Chick grinned. “Hangin' from a tree by our navels.” His face reddened. “I'm sorry.”

“That's all right.”

“See, other girls'd get mad, but you understand.”

She touched his hand and said, “
Chiquito
,” softly.

He felt a sudden tenderness and he wanted to put his arms around her and just hold her. But his eyes lowered and he drank his mescal quickly. As he looked at her again, Ace called to him. He glanced at Ace, then to the girl again. “We got to go.”

“So soon?” She seemed disappointed.

“We got to work for our pay.”

As he rose he saw her lips form an 0 and a soft kissing sound came with it.

He could feel his face flush and he said, hurriedly, “I'll come back tomorrow.”

All the way back to the line shack Ace sang “The Hog-Eye Man”—three verses and the chorus over and over again, singing loud in the dim stillness of the hills. It was not a pleasing sound, but Chick was glad that he was singing. They wouldn't have to talk then and he could think about Luz.

That night, for a long time before going to sleep, he thought about her; and the next morning it was the same, seeing her as soon as he opened his eyes, though now her face was not so clear in his mind. He would close his eyes and concentrate hard to make her reappear. He could hear her voice and throughout the morning he went over and over again the parts of their conversation he could remember—

Telling him she was glad he had come. Touching his hand and saying
Chiquito
in that soft voice of hers—soft and warm and with a faint huskiness.

That's funny how you can meet a person and
know
that you and that person were bound to meet. And when you see her it's like you're the only two people in the world.

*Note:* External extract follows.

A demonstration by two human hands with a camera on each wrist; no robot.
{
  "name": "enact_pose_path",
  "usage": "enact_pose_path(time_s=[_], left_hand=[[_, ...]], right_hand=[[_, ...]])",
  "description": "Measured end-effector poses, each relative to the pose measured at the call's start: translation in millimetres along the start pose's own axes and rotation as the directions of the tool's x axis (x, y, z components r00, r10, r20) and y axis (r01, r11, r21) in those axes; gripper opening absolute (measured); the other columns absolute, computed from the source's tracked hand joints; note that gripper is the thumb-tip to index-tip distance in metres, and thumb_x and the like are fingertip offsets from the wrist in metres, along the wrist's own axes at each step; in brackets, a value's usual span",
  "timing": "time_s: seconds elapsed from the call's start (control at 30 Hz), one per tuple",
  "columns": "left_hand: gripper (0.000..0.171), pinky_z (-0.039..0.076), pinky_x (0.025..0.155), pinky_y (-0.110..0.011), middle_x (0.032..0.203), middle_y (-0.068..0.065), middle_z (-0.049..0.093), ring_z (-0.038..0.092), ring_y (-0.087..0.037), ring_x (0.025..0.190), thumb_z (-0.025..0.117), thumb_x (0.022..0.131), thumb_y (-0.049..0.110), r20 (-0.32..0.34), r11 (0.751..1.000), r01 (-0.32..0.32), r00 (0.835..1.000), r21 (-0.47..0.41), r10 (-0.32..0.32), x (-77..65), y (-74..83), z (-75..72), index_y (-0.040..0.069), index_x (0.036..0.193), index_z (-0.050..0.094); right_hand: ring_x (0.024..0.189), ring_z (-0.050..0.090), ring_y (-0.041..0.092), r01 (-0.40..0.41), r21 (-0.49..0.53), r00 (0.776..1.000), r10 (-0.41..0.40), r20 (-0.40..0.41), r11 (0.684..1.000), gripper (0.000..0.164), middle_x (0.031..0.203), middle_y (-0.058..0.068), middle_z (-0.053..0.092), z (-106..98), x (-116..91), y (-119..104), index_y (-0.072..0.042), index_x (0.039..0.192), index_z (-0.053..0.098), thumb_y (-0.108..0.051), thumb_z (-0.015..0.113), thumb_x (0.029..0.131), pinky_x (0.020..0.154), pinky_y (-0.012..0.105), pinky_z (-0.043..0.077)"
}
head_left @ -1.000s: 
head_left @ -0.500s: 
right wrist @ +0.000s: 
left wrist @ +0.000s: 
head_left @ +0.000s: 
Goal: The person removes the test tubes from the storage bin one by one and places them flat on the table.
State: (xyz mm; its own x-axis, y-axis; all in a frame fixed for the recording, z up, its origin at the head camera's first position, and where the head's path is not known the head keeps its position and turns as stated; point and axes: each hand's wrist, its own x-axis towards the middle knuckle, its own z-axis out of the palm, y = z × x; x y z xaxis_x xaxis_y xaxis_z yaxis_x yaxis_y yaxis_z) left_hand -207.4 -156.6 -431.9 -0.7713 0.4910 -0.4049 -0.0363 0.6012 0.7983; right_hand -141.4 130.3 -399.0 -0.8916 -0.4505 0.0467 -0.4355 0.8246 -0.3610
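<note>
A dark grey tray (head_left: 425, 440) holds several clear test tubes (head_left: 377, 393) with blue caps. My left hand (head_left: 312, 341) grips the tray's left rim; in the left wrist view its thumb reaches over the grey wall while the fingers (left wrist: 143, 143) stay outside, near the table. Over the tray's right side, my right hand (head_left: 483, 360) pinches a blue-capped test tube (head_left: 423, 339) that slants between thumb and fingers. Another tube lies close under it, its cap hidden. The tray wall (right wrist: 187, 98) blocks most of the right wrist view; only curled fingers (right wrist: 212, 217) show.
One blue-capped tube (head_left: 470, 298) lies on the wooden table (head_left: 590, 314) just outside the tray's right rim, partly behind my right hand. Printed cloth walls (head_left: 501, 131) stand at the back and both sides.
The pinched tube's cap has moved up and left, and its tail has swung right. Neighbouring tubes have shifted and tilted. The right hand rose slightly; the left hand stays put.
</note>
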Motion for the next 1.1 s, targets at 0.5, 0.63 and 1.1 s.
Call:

That would be somethin', wouldn't it? You and her the only two people in the world.

We could pick out whatever house we wanted . . . even one up in Tucson, and all day we'd sit out in front in the shade, lookin' around. Then we'd eat. And after that we'd get us a buggy and go for a ride—

No . . . have one other person alive. Some old man. He'd be sittin' in front of his house and when we go by he'd say, “There goes Chick Williams and his little Mex gal.”

Ride out a ways, then stop the buggy.

He'd put his arms around her. “Honey, that red thing over there's
our sun goin' down. Sure it's ours; we're the only people outside that old man and he's too old to appreciate it.”